● TASK INSTRUCTIONS: From the entries, copy every line that carries the string "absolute".

● SOURCE DATA:
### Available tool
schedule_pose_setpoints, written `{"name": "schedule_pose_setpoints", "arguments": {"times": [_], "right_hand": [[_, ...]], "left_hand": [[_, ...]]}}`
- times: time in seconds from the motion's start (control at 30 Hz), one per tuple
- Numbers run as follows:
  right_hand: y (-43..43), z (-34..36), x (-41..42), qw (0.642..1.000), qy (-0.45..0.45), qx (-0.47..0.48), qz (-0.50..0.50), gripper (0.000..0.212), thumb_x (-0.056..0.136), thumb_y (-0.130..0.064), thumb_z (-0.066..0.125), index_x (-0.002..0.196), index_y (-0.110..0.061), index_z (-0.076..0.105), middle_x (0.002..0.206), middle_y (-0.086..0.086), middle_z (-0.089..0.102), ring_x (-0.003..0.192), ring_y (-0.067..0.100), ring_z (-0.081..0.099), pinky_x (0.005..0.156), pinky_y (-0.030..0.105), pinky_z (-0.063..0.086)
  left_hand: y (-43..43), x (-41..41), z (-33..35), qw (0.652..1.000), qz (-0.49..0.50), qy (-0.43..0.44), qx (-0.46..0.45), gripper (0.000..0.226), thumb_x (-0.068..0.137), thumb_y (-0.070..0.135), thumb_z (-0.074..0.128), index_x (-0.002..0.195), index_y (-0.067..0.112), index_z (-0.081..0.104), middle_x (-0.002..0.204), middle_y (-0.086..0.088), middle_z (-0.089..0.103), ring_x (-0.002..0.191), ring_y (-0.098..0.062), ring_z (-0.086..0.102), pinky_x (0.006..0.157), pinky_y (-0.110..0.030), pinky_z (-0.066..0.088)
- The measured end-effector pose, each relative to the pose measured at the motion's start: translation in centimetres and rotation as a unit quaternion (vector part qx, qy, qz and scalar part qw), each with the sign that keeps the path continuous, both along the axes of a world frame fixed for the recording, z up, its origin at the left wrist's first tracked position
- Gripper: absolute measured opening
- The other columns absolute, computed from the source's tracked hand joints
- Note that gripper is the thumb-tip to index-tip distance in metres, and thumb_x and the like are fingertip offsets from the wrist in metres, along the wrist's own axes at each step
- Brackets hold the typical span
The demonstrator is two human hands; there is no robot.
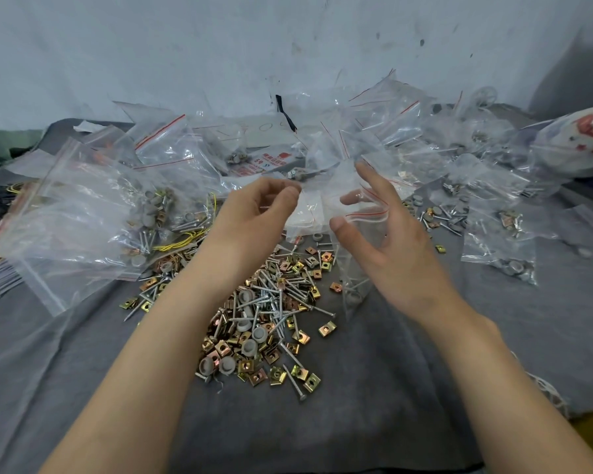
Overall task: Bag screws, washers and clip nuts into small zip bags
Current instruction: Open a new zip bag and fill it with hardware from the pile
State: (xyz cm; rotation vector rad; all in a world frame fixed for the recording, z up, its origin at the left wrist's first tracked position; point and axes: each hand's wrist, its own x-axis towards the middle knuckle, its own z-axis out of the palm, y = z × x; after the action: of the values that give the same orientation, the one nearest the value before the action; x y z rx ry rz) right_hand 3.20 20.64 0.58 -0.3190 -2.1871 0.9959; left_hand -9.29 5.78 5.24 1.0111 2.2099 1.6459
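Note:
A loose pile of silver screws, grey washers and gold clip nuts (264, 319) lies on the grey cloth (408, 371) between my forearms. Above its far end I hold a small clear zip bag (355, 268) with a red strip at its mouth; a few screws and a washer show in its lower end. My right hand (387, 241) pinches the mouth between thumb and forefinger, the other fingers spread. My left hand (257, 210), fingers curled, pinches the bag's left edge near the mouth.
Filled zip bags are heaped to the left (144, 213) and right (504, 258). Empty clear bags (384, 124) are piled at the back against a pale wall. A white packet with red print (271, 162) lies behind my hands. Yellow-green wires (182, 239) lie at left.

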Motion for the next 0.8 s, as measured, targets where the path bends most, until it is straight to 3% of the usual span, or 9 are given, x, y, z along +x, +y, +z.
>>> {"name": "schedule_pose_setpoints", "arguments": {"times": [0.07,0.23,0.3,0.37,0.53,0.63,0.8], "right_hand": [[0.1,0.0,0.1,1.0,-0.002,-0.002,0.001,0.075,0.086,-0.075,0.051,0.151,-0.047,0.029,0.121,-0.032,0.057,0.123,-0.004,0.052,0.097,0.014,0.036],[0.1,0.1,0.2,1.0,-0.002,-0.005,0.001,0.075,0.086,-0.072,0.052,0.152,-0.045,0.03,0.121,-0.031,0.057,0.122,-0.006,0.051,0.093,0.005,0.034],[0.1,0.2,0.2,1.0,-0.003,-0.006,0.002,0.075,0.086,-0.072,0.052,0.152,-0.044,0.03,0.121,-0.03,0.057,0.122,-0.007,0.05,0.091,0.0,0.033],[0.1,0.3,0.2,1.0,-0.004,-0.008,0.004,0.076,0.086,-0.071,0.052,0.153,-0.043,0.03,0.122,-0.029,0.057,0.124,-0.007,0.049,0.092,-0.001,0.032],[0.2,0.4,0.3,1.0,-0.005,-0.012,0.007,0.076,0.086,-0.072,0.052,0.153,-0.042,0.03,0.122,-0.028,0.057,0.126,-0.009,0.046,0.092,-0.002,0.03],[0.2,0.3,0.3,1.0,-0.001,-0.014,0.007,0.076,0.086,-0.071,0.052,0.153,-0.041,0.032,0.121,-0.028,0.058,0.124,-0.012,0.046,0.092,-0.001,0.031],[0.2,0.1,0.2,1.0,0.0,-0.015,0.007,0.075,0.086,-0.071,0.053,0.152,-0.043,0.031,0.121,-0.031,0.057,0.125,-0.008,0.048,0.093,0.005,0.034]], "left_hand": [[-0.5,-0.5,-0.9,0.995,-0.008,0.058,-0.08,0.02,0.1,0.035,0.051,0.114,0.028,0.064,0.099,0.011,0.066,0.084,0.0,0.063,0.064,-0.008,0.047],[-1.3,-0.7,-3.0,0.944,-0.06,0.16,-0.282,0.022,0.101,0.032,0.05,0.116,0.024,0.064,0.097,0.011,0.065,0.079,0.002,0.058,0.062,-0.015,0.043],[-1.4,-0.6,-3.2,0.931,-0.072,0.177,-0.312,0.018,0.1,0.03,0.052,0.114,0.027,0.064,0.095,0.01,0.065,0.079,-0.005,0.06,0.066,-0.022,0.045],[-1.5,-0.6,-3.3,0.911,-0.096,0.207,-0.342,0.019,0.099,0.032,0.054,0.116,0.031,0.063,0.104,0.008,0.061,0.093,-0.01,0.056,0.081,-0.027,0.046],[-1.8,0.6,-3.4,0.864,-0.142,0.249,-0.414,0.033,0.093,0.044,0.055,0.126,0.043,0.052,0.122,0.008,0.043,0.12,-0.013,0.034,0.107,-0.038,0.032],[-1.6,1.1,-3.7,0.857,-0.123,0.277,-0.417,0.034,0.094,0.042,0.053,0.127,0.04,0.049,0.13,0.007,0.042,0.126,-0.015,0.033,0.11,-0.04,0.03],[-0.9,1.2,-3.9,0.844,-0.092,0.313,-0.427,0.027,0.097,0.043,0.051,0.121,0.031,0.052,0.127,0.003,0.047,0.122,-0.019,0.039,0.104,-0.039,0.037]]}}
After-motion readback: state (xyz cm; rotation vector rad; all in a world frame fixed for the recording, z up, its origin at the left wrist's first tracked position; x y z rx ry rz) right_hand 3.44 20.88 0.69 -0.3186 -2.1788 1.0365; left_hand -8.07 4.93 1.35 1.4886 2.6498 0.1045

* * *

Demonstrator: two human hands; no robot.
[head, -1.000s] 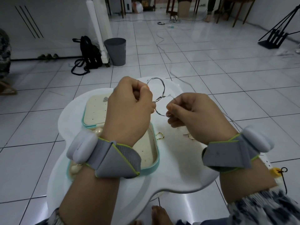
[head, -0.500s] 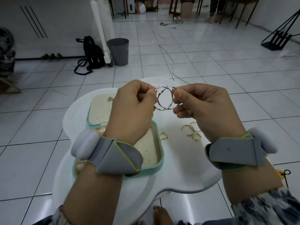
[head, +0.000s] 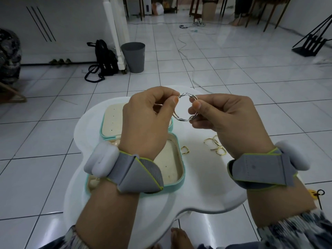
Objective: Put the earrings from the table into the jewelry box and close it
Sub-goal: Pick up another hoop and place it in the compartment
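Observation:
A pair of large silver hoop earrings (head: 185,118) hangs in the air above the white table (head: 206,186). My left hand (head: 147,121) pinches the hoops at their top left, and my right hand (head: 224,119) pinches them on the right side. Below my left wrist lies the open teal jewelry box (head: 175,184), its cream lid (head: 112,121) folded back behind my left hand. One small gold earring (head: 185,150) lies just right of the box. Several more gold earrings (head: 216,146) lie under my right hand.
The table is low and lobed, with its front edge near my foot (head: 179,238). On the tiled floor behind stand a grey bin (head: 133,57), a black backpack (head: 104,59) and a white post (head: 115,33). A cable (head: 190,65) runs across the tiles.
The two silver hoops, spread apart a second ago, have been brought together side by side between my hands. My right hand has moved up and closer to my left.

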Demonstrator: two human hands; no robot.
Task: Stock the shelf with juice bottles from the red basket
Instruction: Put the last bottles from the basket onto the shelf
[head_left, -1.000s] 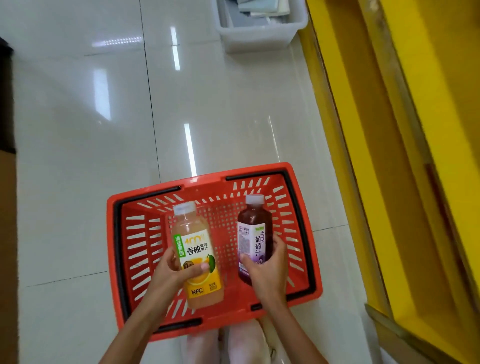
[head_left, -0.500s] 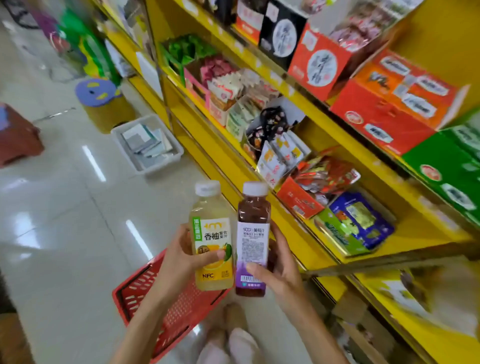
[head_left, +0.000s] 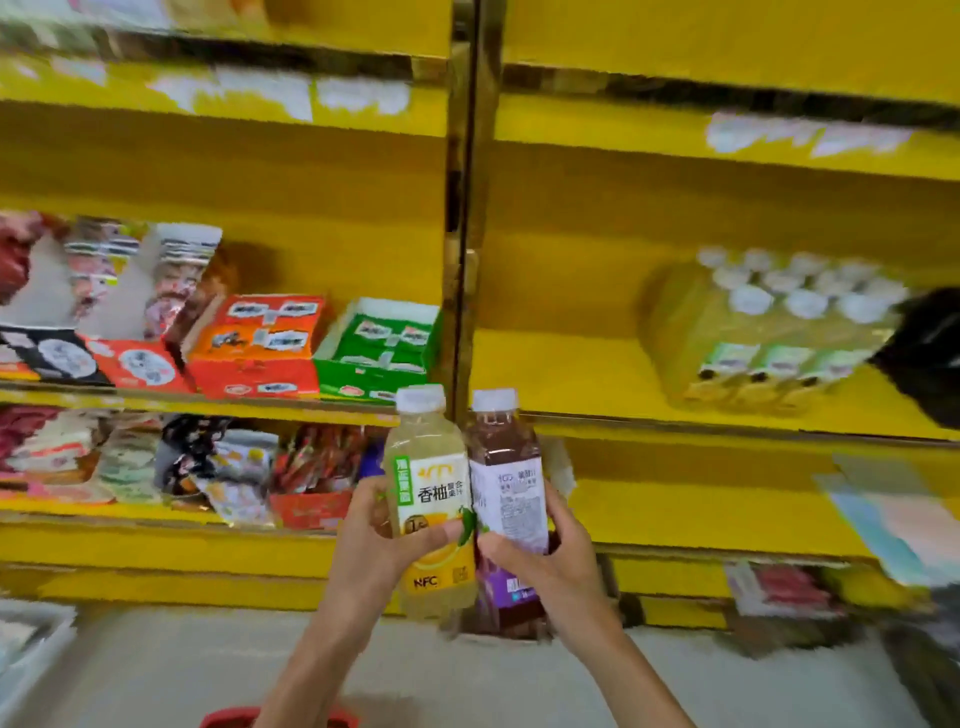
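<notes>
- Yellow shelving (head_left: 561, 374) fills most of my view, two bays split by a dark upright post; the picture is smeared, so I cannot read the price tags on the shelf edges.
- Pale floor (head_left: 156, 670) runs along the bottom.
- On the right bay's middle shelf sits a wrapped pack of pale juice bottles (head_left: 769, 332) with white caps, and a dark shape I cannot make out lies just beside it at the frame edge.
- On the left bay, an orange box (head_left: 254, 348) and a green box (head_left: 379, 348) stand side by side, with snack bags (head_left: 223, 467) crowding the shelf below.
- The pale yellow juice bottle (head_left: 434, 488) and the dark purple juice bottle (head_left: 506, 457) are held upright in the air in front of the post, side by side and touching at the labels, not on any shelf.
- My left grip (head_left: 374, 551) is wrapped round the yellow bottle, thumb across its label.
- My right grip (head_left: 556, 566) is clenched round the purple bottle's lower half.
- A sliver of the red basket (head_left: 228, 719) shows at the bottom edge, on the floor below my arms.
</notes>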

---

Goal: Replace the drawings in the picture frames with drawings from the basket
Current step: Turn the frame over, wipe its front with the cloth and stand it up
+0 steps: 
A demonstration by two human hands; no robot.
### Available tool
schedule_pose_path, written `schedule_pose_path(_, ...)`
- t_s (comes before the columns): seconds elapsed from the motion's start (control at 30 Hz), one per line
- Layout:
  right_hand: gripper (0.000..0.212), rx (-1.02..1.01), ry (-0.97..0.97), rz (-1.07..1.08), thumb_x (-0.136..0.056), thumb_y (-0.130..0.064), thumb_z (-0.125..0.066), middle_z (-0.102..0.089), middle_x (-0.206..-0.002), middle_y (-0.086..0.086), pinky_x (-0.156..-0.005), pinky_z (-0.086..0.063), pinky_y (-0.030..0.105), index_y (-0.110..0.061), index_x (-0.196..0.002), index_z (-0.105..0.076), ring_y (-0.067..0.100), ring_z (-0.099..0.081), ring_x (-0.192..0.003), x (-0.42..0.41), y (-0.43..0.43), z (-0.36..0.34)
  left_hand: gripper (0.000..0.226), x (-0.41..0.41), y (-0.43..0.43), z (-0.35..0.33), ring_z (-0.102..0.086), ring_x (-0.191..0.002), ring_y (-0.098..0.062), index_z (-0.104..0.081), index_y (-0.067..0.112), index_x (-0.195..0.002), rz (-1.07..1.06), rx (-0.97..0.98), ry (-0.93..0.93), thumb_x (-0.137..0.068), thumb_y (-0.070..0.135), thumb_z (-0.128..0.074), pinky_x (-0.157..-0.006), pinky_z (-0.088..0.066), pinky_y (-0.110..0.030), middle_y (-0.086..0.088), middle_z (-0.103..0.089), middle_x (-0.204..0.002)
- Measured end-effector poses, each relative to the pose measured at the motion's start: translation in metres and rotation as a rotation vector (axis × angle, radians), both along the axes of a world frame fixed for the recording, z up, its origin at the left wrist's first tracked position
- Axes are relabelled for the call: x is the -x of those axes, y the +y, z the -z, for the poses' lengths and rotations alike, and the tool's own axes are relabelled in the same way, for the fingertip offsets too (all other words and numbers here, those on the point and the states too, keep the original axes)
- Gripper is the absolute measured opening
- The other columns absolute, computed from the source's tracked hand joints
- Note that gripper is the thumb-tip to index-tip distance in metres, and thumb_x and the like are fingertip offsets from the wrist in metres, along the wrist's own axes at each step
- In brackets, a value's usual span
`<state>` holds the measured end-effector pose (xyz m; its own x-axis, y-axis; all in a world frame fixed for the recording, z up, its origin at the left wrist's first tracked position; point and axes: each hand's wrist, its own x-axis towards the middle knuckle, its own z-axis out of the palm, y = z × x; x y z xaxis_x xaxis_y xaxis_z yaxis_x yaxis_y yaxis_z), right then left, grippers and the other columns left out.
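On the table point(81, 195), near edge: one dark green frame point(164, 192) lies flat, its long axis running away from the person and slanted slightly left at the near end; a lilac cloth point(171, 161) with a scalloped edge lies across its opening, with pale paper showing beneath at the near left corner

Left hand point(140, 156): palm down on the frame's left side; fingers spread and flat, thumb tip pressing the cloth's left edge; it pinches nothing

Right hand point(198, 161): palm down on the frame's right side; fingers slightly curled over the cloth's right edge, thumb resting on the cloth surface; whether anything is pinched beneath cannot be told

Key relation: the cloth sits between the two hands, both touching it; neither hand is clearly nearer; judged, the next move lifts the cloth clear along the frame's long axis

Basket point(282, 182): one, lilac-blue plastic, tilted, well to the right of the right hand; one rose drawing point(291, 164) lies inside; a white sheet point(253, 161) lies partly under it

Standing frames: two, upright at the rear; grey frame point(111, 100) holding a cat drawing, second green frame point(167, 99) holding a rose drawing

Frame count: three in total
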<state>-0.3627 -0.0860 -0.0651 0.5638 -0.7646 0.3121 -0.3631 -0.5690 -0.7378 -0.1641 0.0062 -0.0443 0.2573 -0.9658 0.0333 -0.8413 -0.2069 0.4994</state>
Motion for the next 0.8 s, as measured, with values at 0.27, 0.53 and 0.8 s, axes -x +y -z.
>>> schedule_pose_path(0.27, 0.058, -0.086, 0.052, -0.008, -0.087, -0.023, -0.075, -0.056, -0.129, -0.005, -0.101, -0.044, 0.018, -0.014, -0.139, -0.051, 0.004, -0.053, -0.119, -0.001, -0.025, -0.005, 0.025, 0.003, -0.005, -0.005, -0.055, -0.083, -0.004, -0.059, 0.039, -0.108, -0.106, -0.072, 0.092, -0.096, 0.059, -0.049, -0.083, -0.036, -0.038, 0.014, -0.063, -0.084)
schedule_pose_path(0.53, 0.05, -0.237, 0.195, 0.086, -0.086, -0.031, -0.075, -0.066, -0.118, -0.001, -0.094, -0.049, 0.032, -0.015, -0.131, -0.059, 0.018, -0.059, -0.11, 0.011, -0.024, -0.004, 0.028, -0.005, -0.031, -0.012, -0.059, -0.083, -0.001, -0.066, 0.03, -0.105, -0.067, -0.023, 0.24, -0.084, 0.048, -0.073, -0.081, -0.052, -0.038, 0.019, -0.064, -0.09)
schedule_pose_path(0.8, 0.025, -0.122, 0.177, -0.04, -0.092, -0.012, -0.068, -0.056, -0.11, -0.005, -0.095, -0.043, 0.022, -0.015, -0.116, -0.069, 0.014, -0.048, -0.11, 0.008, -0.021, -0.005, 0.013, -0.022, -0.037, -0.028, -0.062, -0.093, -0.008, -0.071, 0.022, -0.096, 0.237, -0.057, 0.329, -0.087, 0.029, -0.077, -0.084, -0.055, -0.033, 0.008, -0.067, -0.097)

● REPLY TO THE EXERCISE:
- Gripper: absolute measured opening
- The other columns absolute, computed from the source's tracked hand joints
- Gripper is the absolute measured opening
- The other columns absolute, computed from the source's tracked hand joints

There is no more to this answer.